COMPLETE LIST OF REFERENCE LETTERS.

_Nervous System._

_ar._ Anterior root of spinal nerve. _nc._ Neural canal. _pr._ Posterior root of spinal nerve. _spn._ Spinal nerve. _syg._ Sympathetic ganglion.

_Alimentary Canal._

_al._ Alimentary canal. _alv._ Caudal vesicle of the postanal gut. _clal._ Cloacal section of alimentary canal. _du._ Duodenum. _hpd._ Ductus choledochus. _pan._ pancreas. _soes._ Solid oesophagus. _spv._ Intestine with rudiment of spiral valve. _umc._ Umbilical canal.

_General._

_ao._ Dorsal aorta. _aur._ Auricle of heart. _cav._ Cardinal vein. _ch._ Notochord. _eppp._ Epithelial lining of the body-cavity. _ir._ Interrenal body. _me._ Mesentery. _mp._ Muscle-plate. _mpl_. Muscle-plate sending a prolongation into the limb. _po._ Primitive ovum. _pp._ Body-cavity. _sd._ Segmental duct. _st._ Segmental tube. _ts._ Tail swelling. _vcau._ Caudal vein. _x._ Subnotochordal rod.

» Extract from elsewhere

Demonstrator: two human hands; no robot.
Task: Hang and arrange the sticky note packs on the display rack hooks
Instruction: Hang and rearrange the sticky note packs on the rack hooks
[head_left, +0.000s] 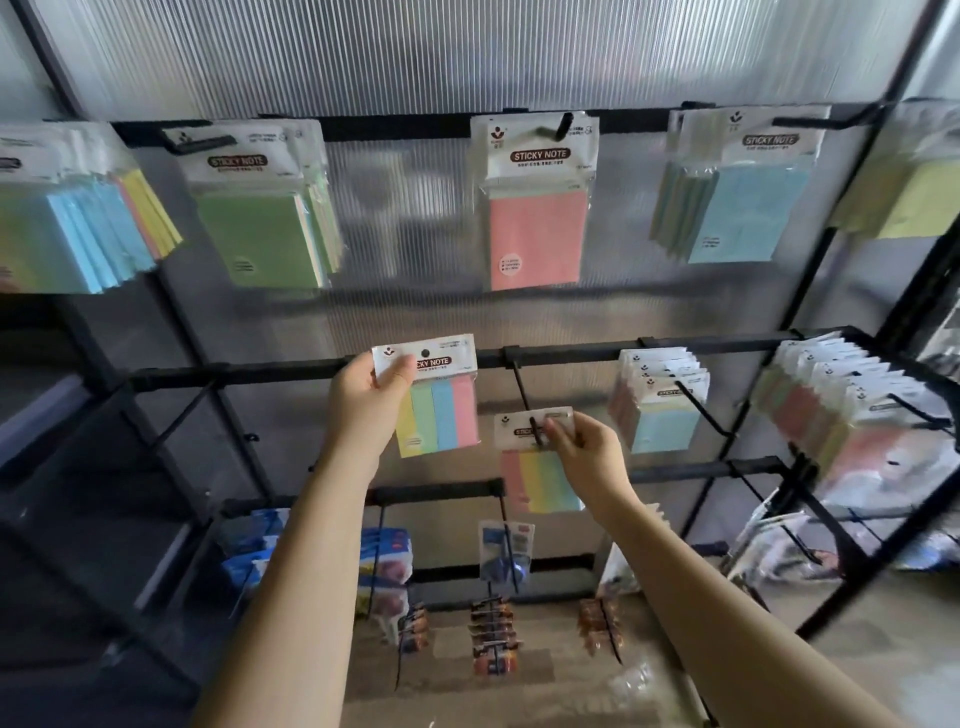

Fig. 1. Transverse section through the anterior abdominal region of an embryo of a stage between K and L. Zeiss B, ocul. 2. Reduced one-third.

The section illustrates the junction of a sympathetic ganglion with a spinal nerve and the sprouting of the muscle-plates into the limbs (_mpl_).

Fig. 2. Transverse section through the abdominal region of an embryo belonging to stage L. Zeiss B, ocul. 2. Reduced one-third.

The section illustrates the junction of a sympathetic ganglion with a spinal nerve, and also the commencing formation of a branch from the aorta (still solid) which will pass through the sympathetic ganglion, and forms the first sign of the conversion of part of a sympathetic ganglion into one of the suprarenal bodies.

Fig. 3. Longitudinal and vertical section of an embryo of a stage between L and M, shewing the successive junctions of the spinal nerves and sympathetic ganglia.

Fig. 4. Section through the solid oesophagus during stage L. Zeiss A, ocul. 1. The section is taken through the region of the heart, so that the cavity of the auricle (_aur_) lies immediately below the oesophagus.

Fig. 5. Optical section of the tail of an embryo between stages I and K, shewing the junction between the neural and alimentary canals.

Fig. 6. Four sections through the caudal region of an embryo belonging to stage K, shewing the condition of the postanal section of the alimentary tract. Zeiss A, ocul. 2. An explanation of these figures is given on p. 449.

Fig. 7. Section through the interrenal body of a Scyllium embryo belonging to stage Q. Zeiss C, ocul. 2.

Fig. 8. Portion of a section of the interrenal body of an adult Scyllium. Zeiss C, ocul. 2.